* _Dataset excerpt_
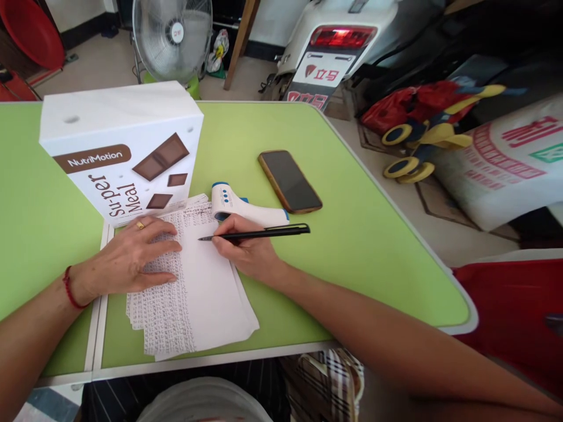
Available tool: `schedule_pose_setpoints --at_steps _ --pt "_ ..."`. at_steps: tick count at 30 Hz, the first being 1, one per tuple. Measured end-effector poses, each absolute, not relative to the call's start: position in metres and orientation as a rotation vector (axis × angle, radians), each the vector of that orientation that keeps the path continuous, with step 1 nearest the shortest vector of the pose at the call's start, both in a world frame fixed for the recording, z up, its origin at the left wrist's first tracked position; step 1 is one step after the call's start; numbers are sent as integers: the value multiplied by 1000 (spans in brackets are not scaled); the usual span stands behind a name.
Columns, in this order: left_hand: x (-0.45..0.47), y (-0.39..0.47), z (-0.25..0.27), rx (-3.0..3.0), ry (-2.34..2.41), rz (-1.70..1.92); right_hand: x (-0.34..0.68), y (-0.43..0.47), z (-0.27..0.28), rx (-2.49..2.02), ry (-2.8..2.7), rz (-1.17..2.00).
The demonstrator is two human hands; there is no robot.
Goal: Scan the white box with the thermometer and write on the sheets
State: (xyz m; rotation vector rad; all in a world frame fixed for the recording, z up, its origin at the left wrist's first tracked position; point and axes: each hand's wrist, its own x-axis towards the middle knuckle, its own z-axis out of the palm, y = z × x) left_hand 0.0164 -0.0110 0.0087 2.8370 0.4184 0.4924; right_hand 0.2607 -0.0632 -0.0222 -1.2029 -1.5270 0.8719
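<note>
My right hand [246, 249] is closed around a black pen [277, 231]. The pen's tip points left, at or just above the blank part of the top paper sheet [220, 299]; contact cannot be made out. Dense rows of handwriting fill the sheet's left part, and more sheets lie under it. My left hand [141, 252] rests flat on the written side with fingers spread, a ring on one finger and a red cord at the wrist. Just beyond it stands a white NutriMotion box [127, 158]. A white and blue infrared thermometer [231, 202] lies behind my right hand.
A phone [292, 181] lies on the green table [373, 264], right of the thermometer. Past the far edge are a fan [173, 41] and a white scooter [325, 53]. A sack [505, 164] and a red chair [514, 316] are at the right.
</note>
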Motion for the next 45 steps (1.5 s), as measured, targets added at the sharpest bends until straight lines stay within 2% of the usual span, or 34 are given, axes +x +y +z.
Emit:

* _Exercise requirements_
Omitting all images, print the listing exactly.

* _Answer space_
Available tool: `schedule_pose_setpoints --at_steps _ --pt "_ ..."`. at_steps: tick count at 30 Hz, the first being 1, one per tuple. Measured end-effector poses, each absolute, not relative to the call's start: position in metres and orientation as a rotation vector (axis × angle, radians), each the vector of that orientation that keeps the path continuous, with step 1 nearest the shortest vector of the pose at the call's start, both in a world frame fixed for the recording, z up, its origin at the left wrist's first tracked position; step 1 is one step after the call's start; numbers are sent as integers: the value multiplied by 1000 (spans in brackets are not scaled); the usual span stands behind a name.
Columns, in this order: left_hand: x (-0.45..0.47), y (-0.39..0.47), z (-0.25..0.27), rx (-3.0..3.0), ry (-2.34..2.41), rz (-1.70..1.92); right_hand: x (-0.34..0.68), y (-0.43..0.47), z (-0.27..0.28), rx (-2.49..2.02), ry (-2.8..2.7), rz (-1.17..2.00).
The demonstrator is two human hands; there is no robot.
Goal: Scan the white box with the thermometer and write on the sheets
State: (xyz m; rotation vector rad; all in a world frame fixed for the recording, z up, its origin at the left wrist's first tracked position; point and axes: each hand's wrist, its own x-axis towards the middle knuckle, its own z-axis out of the palm, y = z × x) left_hand 0.0164 -0.0110 0.0087 2.8370 0.4184 0.4924; right_hand 0.2607 -0.0632 -0.0222 -1.2029 -1.5270 0.8719
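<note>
My right hand [246, 249] is closed around a black pen [277, 231]. The pen's tip points left, at or just above the blank part of the top paper sheet [220, 299]; contact cannot be made out. Dense rows of handwriting fill the sheet's left part, and more sheets lie under it. My left hand [141, 252] rests flat on the written side with fingers spread, a ring on one finger and a red cord at the wrist. Just beyond it stands a white NutriMotion box [127, 158]. A white and blue infrared thermometer [231, 202] lies behind my right hand.
A phone [292, 181] lies on the green table [373, 264], right of the thermometer. Past the far edge are a fan [173, 41] and a white scooter [325, 53]. A sack [505, 164] and a red chair [514, 316] are at the right.
</note>
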Motion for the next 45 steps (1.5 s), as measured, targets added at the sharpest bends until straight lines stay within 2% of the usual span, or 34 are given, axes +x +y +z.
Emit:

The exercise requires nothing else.